On December 8, 2014, the Third Circuit ruled that Dodd-Frank’s anti-arbitration provisions do not invalidate pre-dispute arbitration agreements with respect to whistleblower retaliation claims brought pursuant to the anti-retaliation provision in Dodd-Frank, 15 U.S.C. §78u-6(h)(1)(A). Khazin v. TD Ameritrade Holding Corp., No. 14-689, –F.3d–, 2014 WL 6871393 (3d Cir. 2014).
Background
Plaintiff Boris Khazin (Plaintiff), a former investment oversight officer, commenced a lawsuit against the Company in the District of New Jersey, alleging that it terminated his employment in retaliation for whistleblowing activity in violation of Dodd-Frank, §78u-6(h)(1)(A). The Company moved to compel arbitration pursuant to the parties’ predispute arbitration agreement, asserting that Dodd-Frank’s anti-retaliation provisions (i) did not apply to Plaintiff’s Dodd-Frank retaliation claim, and (ii) should not be applied retroactively. As discussed in our March 21, 2014 post, the district court granted the Company’s motion on the grounds that Dodd-Frank’s anti-arbitration provisions do not retroactively bar predispute arbitration agreements.
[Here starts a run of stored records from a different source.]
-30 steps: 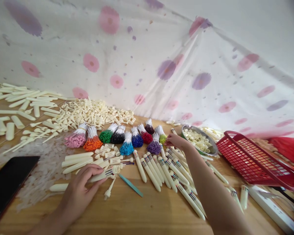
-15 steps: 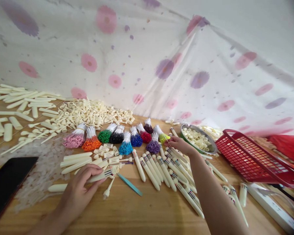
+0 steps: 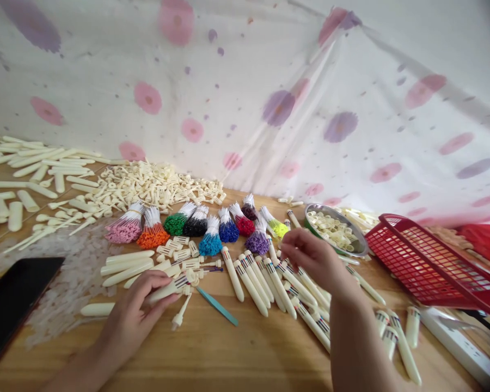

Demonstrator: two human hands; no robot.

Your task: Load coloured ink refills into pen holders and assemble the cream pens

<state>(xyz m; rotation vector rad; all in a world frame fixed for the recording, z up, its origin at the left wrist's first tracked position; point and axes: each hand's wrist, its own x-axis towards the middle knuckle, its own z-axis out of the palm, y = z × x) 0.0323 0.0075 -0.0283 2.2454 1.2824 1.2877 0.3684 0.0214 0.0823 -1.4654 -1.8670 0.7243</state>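
Note:
My left hand (image 3: 133, 313) is wrapped round a cream multicolour pen (image 3: 168, 288) with coloured sliders at its top end. Close to that end lie a small cream plunger-like part (image 3: 182, 312) and a pair of teal tweezers (image 3: 217, 306). My right hand (image 3: 312, 258) hovers over a pile of multicolour pens (image 3: 277, 288), its fingertips pinched; whatever they hold is too small to make out. Just left of it sit a bundle of yellow-tipped refills (image 3: 278, 227) and a bundle of purple-tipped ones (image 3: 257, 243). More bundles, including light-blue refills (image 3: 210, 244), stand in the row leftward.
A metal bowl (image 3: 357, 239) of cream rings and a red plastic basket (image 3: 424, 272) stand at the right, near a white power strip (image 3: 457, 343). Cream parts (image 3: 147, 185) heap at the back left. A black phone (image 3: 18, 305) lies near clear plastic bits (image 3: 61, 296).
My right hand has drawn back from the yellow refill bundle, coming nearer and slightly right. My left hand keeps its hold on the pen, almost unmoved.

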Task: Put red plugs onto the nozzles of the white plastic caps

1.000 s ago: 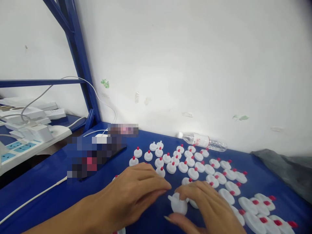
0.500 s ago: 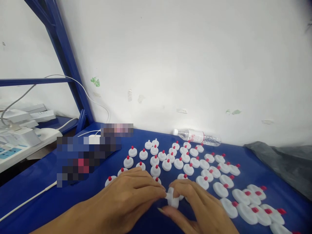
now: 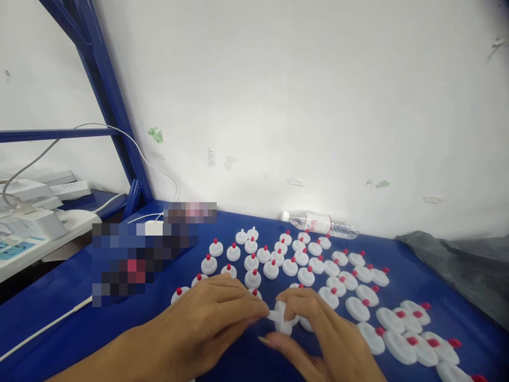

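My right hand (image 3: 318,331) holds a white plastic cap (image 3: 284,320) between its thumb and curled fingers, low in the middle of the view. My left hand (image 3: 212,315) meets it from the left, with fingertips pinched at the cap's small white spout. Whether a red tip sits there is hidden by the fingers. Beyond both hands, several white caps with red tips (image 3: 302,265) lie spread in rows on the blue table (image 3: 59,307).
A clear plastic bottle (image 3: 318,224) lies on its side against the white wall. A blurred dark object (image 3: 135,257) sits at left, with a white cable (image 3: 43,329) beside it. Power strips (image 3: 35,228) rest on a shelf far left. Dark grey cloth (image 3: 465,270) covers the right edge.
My hands have drawn together around the white cap; the left fingertips now touch its spout. The view shifted a little to the right and up.
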`<action>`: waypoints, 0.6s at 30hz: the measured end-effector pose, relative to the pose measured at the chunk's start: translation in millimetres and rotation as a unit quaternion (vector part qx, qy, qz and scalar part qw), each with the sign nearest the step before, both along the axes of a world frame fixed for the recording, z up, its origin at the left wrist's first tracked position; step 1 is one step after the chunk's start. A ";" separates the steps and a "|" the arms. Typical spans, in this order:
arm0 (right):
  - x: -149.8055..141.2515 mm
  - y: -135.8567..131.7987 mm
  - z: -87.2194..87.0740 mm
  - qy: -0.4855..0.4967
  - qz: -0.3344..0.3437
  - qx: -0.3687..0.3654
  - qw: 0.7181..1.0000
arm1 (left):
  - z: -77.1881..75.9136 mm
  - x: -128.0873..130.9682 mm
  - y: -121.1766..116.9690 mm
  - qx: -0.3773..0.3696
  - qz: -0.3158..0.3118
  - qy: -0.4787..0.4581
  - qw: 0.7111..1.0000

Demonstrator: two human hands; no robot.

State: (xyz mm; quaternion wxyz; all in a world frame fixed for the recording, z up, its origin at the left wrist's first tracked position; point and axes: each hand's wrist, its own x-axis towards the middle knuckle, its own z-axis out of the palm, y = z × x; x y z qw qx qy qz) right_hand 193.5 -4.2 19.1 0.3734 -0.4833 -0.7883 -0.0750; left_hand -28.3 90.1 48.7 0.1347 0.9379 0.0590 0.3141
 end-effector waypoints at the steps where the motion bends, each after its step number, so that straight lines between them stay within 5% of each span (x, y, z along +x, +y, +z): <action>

Because the parties executed the arbitration agreement prior to Dodd-Frank’s enactment, the district court dismissed the lawsuit and compelled arbitration. The court passed on the issue of whether Dodd-Frank’s anti-arbitration provisions applied to Plaintiff’s Dodd-Frank retaliation claim. Plaintiff appealed.
Third Circuit’s Ruling
The Third Circuit affirmed the decision compelling arbitration, but on different grounds. It expressed “no opinion” on Dodd-Frank’s anti-arbitration provisions’ retroactivity and, instead, concluded that the Dodd-Frank retaliation claim is not subject to anti-arbitration provisions. It ruled that the “text and structure of Dodd-Frank compel the conclusion that whistleblower retaliation claims brought pursuant to 15 U.S.C. §78u-6(h) are not exempt from predispute arbitration agreements.” It explained that although the anti-arbitration provisions are included in Dodd-Frank, they are “expressly limited to” specific sections of other whistleblower laws—i.e., Section 806 of SOX, the Commodity Exchange Act, 7 U.S.C. §26(n)(2) and the Consumer Financial Protection Act, 12 U.S.C. §5567(d)(2)—and “expressly” placed their constituent parts in those sections. It went on to explain that Congress’s omission of Dodd-Frank retaliation claims was “deliberate” and that the differences between a SOX retaliation claim and a Dodd-Frank retaliation claim might “explain Congress’s reluctance to exempt Dodd-Frank claims from arbitration.”
Implications
This is the first federal appellate decision to address the issue of whether Dodd-Frank’s anti-arbitration provisions invalidate pre-dispute arbitration of Dodd-Frank retaliation claims. This decision, however, is consistent with the case law being developed at the district court level.